Non starò a raccontarvi di come si evolvono le scene né cosa accade anche perché troppi spoiler rovinerebbero la visione. Vi dico solo quello che è il mio parere è sincero. Ho trovato la serie disturbante dal punto di vista emotivo, probabilmente il mio retaggio di giornalista di femminicidi fa a pugni con un racconto che analizza come una tragedia di queste dimensioni, quindi l’uccisione e la morte di una ragazzina, investano una comunità e in particolar modo la vita e la famiglia dell’assassino, dimenticandosi completamente di chi questa esistenza non potrà più avere la possibilità di viverla: la vittima. Proprio stamani mi sono ritrovata a parlare con una delle mie più care amiche, che ha adorato la serie, e con cui mi trovavo in disaccordo, perché lei, appunto sosteneva che il tema centrale della serie fosse l’adolescenza ed è vero, ed io di controparte sostenevo che mi disturbava non poco il fatto che alla fine tu non ricordi neanche più il nome della vittima, non hai visto come hanno reagito i suoi genitori, non hai visto come la sua morte ha influito sulla società, anzi alla fine si parla di lei come la bulla, come se fosse scontato o prevedibile che ad un’azione corrisponda una reazione, in questo caso un omicidio.

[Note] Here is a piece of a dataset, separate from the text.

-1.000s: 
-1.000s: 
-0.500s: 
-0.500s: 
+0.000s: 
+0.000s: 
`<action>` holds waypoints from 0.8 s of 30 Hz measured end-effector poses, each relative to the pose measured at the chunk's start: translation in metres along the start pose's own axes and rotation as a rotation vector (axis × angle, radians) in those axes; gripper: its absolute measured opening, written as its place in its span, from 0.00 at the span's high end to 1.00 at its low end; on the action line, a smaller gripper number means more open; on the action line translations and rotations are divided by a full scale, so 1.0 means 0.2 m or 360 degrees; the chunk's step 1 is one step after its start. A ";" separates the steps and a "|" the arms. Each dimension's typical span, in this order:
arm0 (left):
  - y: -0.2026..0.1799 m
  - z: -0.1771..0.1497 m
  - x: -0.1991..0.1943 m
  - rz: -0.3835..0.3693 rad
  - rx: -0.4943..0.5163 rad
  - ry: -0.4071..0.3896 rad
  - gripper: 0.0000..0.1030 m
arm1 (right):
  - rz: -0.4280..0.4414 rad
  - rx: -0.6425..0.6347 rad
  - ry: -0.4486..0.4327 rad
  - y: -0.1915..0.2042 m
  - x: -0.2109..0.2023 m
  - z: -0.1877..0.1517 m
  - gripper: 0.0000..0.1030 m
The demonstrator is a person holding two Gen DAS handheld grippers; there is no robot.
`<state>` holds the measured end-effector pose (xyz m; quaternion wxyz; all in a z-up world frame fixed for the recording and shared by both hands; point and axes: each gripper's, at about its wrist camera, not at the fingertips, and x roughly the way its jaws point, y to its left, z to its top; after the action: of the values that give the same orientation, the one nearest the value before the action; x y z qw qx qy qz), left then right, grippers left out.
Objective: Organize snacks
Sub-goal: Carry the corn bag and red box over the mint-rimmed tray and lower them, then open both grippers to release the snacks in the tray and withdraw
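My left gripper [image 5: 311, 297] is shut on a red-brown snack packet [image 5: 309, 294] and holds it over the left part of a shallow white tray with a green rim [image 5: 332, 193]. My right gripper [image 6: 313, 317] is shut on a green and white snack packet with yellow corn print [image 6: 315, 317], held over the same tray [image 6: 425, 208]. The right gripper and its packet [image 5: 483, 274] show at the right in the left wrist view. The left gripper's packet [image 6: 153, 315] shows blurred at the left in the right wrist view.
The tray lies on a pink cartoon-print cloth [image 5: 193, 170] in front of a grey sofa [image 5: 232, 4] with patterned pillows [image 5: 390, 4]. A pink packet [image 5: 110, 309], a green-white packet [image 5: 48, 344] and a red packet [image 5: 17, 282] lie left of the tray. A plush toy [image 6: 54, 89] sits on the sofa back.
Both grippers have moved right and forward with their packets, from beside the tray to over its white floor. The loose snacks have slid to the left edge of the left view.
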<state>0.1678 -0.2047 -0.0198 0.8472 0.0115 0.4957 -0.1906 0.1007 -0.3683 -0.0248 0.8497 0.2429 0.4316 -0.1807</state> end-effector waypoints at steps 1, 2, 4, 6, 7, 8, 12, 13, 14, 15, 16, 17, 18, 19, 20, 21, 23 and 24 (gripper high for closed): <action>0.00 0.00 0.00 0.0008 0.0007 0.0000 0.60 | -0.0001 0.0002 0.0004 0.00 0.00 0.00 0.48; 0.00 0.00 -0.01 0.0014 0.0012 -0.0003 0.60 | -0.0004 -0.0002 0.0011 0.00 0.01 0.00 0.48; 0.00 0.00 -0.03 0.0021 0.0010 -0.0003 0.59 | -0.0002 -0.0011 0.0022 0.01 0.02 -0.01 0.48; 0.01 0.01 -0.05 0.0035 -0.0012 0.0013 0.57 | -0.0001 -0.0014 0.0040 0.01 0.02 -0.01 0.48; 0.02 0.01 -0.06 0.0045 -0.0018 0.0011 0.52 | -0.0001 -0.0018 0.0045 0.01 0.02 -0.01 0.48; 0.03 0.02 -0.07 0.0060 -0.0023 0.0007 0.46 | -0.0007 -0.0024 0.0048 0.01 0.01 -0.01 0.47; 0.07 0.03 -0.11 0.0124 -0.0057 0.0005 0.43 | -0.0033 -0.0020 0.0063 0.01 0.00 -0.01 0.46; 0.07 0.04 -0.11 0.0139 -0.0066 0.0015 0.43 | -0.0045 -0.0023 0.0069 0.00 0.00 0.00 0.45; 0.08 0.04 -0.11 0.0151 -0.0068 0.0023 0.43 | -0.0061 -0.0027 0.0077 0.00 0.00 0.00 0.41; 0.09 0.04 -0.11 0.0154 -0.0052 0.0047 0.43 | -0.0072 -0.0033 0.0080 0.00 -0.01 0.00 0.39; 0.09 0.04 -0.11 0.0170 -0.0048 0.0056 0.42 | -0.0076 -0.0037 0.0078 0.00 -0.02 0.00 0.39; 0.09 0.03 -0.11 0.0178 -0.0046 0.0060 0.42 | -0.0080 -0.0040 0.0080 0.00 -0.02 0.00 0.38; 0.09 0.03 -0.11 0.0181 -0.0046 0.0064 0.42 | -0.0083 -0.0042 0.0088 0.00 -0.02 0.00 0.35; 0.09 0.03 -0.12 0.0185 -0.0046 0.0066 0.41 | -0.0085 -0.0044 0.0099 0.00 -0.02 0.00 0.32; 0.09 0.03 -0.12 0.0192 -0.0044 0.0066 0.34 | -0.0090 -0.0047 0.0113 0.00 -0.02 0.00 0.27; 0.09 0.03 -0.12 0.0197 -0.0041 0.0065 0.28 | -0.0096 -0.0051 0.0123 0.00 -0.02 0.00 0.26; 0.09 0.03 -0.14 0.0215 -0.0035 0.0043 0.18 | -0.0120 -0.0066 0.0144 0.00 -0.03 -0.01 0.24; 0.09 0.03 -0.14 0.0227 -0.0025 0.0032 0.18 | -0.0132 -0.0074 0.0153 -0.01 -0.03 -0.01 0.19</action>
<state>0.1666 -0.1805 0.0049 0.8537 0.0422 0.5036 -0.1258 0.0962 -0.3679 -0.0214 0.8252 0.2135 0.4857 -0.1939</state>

Non hai visto il dolore di chi subisce un lutto del genere, ma si è tutto concentrato sul perché un ragazzino di 13 anni diventa un assassino. E voi direte ce ne sono tante di storie, di racconti, di film che narrano i femminicidi, che raccontano la storia della vittima.

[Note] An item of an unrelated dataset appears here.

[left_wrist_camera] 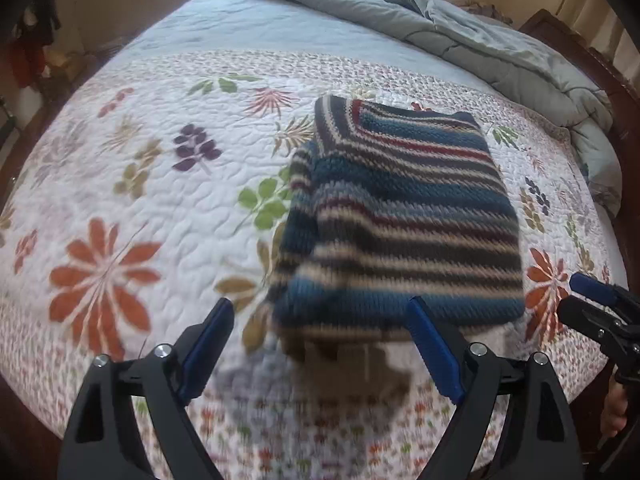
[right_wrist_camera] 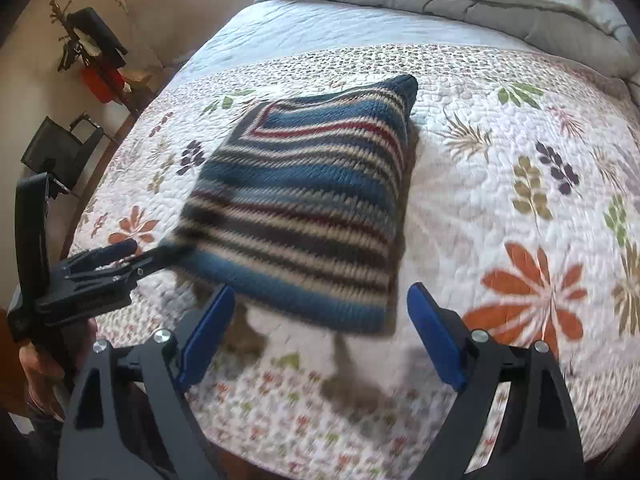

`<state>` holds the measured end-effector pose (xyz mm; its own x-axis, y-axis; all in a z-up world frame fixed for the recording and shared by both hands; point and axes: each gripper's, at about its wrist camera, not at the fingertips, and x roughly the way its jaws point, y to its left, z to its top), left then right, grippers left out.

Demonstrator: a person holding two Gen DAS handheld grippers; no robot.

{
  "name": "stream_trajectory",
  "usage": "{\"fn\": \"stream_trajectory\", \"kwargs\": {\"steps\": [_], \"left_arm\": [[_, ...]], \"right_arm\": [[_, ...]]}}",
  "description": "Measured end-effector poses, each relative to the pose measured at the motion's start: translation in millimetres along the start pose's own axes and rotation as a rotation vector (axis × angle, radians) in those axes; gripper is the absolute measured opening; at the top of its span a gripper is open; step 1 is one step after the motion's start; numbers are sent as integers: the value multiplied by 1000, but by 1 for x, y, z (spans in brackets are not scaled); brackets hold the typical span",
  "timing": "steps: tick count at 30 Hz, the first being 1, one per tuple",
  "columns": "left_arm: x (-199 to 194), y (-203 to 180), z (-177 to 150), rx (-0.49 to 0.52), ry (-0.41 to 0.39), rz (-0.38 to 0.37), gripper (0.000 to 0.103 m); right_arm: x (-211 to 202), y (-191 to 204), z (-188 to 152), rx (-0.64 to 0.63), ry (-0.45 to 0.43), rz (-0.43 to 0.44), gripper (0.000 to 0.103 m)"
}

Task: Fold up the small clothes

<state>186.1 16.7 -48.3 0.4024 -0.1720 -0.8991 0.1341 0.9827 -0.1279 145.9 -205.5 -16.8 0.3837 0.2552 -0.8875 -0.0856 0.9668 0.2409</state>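
Floral quilt [left_wrist_camera: 132, 184] covers the bed, and the folded striped sweater [left_wrist_camera: 400, 216] lies flat near its front edge. Left gripper [left_wrist_camera: 320, 344] and right gripper [right_wrist_camera: 320, 332] both hang spread wide above it, gripping nothing.

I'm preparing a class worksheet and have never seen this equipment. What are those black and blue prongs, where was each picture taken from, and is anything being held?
No robot here: a person holds a hand-held claw in each hand, each carrying a camera looking along its blue-padded fingers. One picture comes from the left claw, the other from the right claw. On the white flower-patterned quilt lies a folded knitted sweater striped blue, cream and red. A rumpled grey duvet is heaped behind. Both claws are open and hold nothing.
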Motion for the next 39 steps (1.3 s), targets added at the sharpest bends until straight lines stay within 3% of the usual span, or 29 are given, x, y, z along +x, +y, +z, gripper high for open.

Probabilmente è proprio questo il merito di Adolescence, quello di interrogarsi, di confrontarsi con persone che magari la pensano in maniera diversa. Io forse per la prima volta ho riflettuto su quanto un evento imprevedibile e tremendo come questo possa cambiare per sempre la vita di due genitori ignari, che non hanno colpe, se non quella di aver generato un piccolo assassino, oltre a quella della vittima. Ho sofferto nell’episodio in cui la psicologa squarcia il velo e fa capire cosa possa nascondersi nei meandri della testa di un ragazzino che commette un atto del genere, ho sofferto quando la famiglia, ormai distrutta, si ritrova in un giorno, che dovrebbe essere normale, all’interno di un supermercato, ma niente è più tale, né può esserlo, perché tutti sanno che tu sei il padre dell’assassino, e ti rendi conto che lui non ha responsabilità, anche se credo che un genitore pensi sempre di averle quando succedono queste cose.

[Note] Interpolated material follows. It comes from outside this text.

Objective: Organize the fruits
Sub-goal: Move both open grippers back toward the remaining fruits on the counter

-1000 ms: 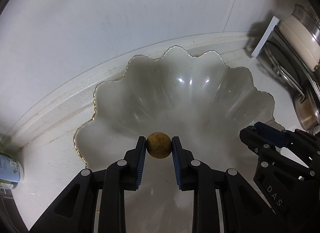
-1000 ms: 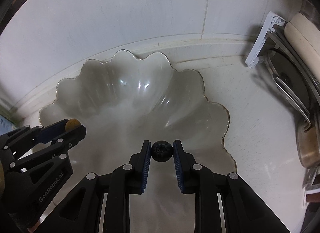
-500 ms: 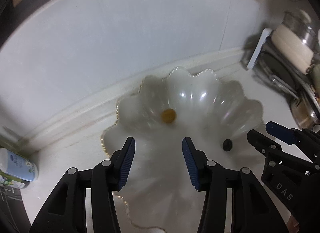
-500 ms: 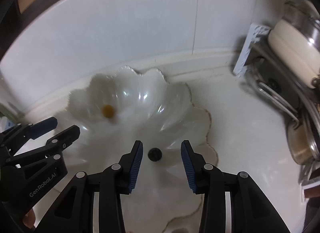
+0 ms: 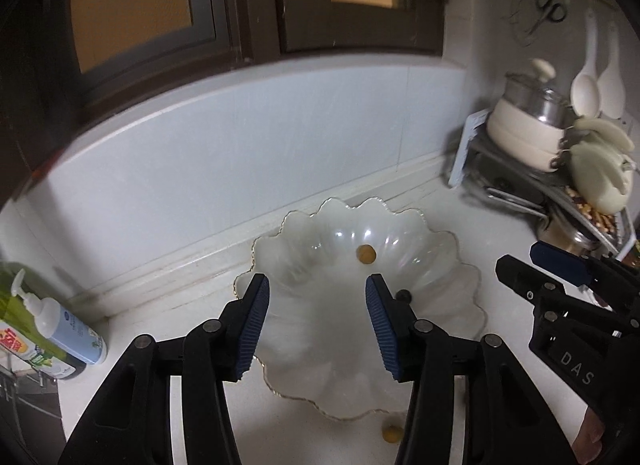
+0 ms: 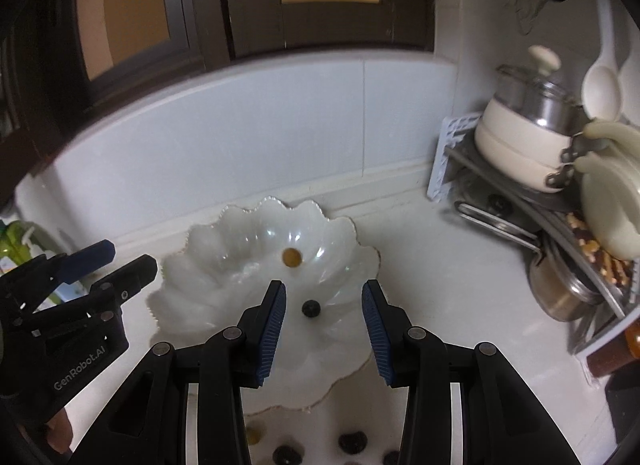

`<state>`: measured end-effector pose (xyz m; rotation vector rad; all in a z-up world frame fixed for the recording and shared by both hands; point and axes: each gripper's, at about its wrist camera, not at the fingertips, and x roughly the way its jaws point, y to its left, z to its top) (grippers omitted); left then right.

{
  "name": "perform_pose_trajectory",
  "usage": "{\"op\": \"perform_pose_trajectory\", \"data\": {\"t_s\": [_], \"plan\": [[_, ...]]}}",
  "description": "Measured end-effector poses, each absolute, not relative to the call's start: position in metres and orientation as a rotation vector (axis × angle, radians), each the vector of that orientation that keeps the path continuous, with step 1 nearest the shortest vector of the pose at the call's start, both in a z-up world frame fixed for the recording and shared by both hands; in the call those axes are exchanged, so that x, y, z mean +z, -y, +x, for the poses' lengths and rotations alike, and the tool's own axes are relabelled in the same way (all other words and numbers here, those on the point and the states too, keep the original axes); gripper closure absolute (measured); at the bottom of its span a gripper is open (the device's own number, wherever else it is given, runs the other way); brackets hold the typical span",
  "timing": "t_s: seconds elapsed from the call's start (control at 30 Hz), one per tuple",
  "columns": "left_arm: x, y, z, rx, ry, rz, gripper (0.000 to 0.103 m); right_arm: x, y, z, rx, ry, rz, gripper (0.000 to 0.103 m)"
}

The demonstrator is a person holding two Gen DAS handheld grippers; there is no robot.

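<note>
A white scalloped bowl [image 5: 448, 277] [image 6: 200, 297] sits on the counter by the wall. Inside lie a small yellow fruit [image 5: 366, 254] [image 6: 291, 257] and a dark blueberry [image 5: 403, 296] [image 6: 311, 309]. My left gripper [image 5: 316, 325] is open and empty, raised above the bowl's near side. My right gripper [image 6: 324, 325] is open and empty above the bowl's near right; it shows in the left wrist view [image 5: 560, 277]. Another yellow fruit [image 5: 391, 434] and several dark fruits [image 6: 352, 442] lie on the counter in front of the bowl.
A soap bottle [image 5: 60, 329] stands at the left. A dish rack [image 6: 520, 201] with a white pot [image 6: 524, 133], pans and utensils stands at the right. A tiled wall and dark window frame are behind.
Both grippers opened and dropped the yellow fruit and the blueberry into the bowl, then pulled up and back, widening the view.
</note>
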<state>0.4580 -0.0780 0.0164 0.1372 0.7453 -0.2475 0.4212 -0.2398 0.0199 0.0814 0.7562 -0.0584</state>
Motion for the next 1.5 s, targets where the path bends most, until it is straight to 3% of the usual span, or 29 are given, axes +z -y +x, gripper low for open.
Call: {"op": "perform_pose_trajectory", "data": {"t_s": [0.57,1.27,1.37,1.5], "plan": [[0.055,0.074,0.361,-0.326,-0.618,0.123,0.051,0.055,0.238,0.322,-0.093,-0.614,0.066,0.062],[0.040,0.077,0.286,-0.386,-0.636,0.104,0.050,0.043,0.248,0.239,-0.126,-0.588,0.113,0.062],[0.036,0.077,0.280,-0.395,-0.647,0.089,0.049,0.036,0.250,0.233,-0.119,-0.599,0.126,0.053],[0.028,0.077,0.273,-0.400,-0.662,0.092,0.048,0.028,0.254,0.228,-0.129,-0.614,0.118,0.052]]}}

Il problema però, nella mia testa, rimane sempre lo stesso, perché alla fine tu non ricordi più neanche il nome della vittima, l’attenzione viene totalmente spostata sull’assassino, che poi questo è quello di cui io parlo sempre, ad un certo punto, della vittima, non si ricorda per nessuno. Non si ricorda più nemmeno il nome.

È vero questa serie è disturbante, obbliga a farsi delle domande, ti costringe a chiederti “E se capitasse a me?”, “Se Jamie fosse mio figlio?”,  ma non riesco a non pensare a certi genitori che nella realtà, quindi nella vita vera, hanno sminuito certi femminicidi commessi dalla carne della propria carne, con parole che hanno distrutto anche la memoria di chi è stato ucciso, “eh ma lei l’ha provocato, è stata lei a trasformarlo”, proteggendo gli assassini, minorenni e non, anche se non è il caso della famiglia Miller.

Ma la domanda più disturbante di tutte forse rimane proprio questa: come ha fatto il bambino Jamie a trasformarsi nel Jamie assassino? E quelle parole urlate alla psicologa: “Ma io ti piaccio? Almeno un po’?”.